**WHAT TO WORK ON**
Pick every line from the data that holds the word "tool".

#### INFORMATION PROVIDED ####

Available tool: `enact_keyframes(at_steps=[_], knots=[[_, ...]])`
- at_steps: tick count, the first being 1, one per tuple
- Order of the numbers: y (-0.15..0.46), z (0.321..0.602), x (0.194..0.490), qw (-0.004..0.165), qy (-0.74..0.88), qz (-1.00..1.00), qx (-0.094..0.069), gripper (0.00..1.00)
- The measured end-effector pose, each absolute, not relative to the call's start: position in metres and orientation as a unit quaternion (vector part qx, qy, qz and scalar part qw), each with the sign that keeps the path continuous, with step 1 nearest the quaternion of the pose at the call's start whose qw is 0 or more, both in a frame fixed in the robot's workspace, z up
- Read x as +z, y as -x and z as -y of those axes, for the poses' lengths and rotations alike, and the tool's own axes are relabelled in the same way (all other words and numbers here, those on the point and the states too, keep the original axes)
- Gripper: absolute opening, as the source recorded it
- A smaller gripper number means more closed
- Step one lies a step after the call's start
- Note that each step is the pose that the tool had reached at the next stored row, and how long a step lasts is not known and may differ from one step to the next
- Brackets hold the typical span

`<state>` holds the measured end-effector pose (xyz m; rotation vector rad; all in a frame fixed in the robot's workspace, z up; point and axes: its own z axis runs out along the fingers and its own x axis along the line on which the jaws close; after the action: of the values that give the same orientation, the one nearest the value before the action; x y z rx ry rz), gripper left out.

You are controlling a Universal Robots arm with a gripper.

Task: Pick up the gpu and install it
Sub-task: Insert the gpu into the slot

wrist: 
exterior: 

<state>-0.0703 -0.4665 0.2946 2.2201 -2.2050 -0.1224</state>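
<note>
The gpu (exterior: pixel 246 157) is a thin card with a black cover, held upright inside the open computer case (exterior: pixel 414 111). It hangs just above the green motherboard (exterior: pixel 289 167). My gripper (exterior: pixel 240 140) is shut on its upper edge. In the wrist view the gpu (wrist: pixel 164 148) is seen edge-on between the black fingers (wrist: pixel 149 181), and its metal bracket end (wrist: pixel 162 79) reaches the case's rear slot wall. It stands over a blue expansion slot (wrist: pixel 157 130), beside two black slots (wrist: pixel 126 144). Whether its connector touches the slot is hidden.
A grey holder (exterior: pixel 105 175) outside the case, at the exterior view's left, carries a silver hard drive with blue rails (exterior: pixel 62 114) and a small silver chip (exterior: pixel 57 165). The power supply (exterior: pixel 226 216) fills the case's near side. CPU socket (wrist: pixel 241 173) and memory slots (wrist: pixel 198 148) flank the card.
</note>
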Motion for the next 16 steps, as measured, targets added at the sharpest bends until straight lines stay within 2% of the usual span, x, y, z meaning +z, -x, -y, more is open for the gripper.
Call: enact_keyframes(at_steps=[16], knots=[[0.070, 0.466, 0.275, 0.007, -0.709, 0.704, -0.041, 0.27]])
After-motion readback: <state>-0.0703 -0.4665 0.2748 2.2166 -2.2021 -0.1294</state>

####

**EXPECTED OUTPUT**
Available tool: `enact_keyframes(at_steps=[_], knots=[[_, ...]])`
- Read x as +z, y as -x and z as -y of those axes, for the poses' lengths and rotations alike, and the tool's own axes are relabelled in the same way (all other words and numbers here, those on the point and the states too, keep the original axes)
- Note that each step is the pose that the tool had reached at the next stored row, and how long a step lasts is not known and may differ from one step to the next

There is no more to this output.